About myself and everyone else.
So I had a fun experience today with SQL.
I’ve known off a single bad performing query which is due to the fact that the query runs on a table and filter on a column in the where clause which happens not to be indexed. THe reason for this is that this is and old legacy DB that comes from SQL 2000 believe it or not. So I’ve been puzzled what to do for performance in this regard.
Usually I like to quickly grab an overview of the object by doing a highlight + alt F1 which reveals the structure of the table which is handy to see column data types and lengths. You can use it to see the indexes on the table and you can also use it to have a look at the FK constraints on the table. I’ve had an interesting experience with that aswell but that is another post.
This time I happened to use the old sysindexes compatibility view which is replace by sys.indexes and sys.stats respectively.
And there it was.
I found the somehow SQL server had manage to create 243 auto created stats (this is a db option) on the table. Besides the obviously high number the thing that bugged me is that the table on had 87 columns. This is not a super wide table by any standard but to have two stats on the same column doesn’t make sense.
To give you some background on the topic is to note that the server does have an update stats job which soldiers on in the evenings, there is also an index rebuilt job for indexes over 50%. Both of these jobs run as they are expected to.
After dropping the stats , all 243 of them the queried performed better, interesting enough around 5 minutes later seven of the columns had a new set of stats created. According to BOL the reason for the stats is when it’s a requirement to fulfill a predicate in a query. This makes sense but again why two on the same column. THe other assumption knowing the workload on the server is that there is a good amount of poor parameterization, using exec instead of sp_executesql and dynamic sql instead of params. There are some pretty good reasons why not to use exec alone.
In the meantime I have disabled auto create of the stats. I’ve also created a script in order to remove stats. You can perhaps look at the ratios on your box for interest. The poor performance was obviously due to out of date stats. Why this wasn’t picked up by the sp_updatestats I’m not sure (yet).
‘DROP STATISTICS ‘ + object_name(a.object_id) + ‘.’ + name ,
‘CREATE STATISTICS ‘ + NAME + ‘ ON ‘ + object_name(a.object_id) + ‘ ( ‘ + col_name(a.object_id,column_id) + ‘)’, * from sys.stats_columns a
inner join sys.stats b
on a.object_id = b.object_id
and a.stats_id = b.stats_id
where auto_created = 1
You can run this to give you info on your database.

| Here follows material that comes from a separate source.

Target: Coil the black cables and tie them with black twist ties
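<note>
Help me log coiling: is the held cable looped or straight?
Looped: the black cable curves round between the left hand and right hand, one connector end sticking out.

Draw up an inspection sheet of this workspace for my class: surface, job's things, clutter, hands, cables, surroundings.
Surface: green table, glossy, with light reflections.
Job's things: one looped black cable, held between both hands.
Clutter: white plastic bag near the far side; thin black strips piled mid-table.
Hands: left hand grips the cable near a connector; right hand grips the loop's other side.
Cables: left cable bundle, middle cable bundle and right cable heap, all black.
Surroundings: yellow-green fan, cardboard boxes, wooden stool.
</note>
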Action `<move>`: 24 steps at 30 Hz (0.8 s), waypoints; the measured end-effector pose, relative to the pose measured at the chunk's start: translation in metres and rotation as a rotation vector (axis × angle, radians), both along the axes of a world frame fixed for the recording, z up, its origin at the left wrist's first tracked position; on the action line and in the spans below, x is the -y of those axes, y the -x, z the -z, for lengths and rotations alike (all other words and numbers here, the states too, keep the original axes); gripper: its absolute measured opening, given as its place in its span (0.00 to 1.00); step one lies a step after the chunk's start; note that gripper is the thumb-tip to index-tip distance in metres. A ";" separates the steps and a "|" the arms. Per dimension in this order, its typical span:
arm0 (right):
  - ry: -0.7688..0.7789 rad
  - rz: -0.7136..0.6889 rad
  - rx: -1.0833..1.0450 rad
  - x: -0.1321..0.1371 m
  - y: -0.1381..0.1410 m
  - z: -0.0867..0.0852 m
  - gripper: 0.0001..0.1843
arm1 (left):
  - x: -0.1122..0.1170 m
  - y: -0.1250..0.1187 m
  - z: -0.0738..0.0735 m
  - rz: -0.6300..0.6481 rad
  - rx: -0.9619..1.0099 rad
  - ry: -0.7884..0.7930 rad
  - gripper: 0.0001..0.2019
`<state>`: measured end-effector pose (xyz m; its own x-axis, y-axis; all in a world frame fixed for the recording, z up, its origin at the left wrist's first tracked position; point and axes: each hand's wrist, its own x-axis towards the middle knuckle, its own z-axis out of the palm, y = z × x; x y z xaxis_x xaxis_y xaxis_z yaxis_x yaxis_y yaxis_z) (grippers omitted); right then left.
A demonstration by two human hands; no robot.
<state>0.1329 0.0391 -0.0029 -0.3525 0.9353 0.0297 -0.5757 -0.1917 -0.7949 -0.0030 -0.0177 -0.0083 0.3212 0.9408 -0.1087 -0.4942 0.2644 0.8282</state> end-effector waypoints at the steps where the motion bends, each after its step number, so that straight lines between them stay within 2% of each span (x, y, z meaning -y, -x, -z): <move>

What I expected to find was a correlation between missing indexes and the stats. However the dmv for the missing indexes are pretty slim and they don’t compare. At this stage I can assume that it may be due to the parameterization and ad hoc code (not a stored proc). Most of the code is build on the fly and use oledb cursors to query the data.
The quick win for now, remove the stats and disable auto create. Remember that if you are on the latest SP , SQL knows best and I’m disabling this in order to diagnose if I can add missing indexes and whether the performance is slowly degrading etc. In order to draw a conclusion.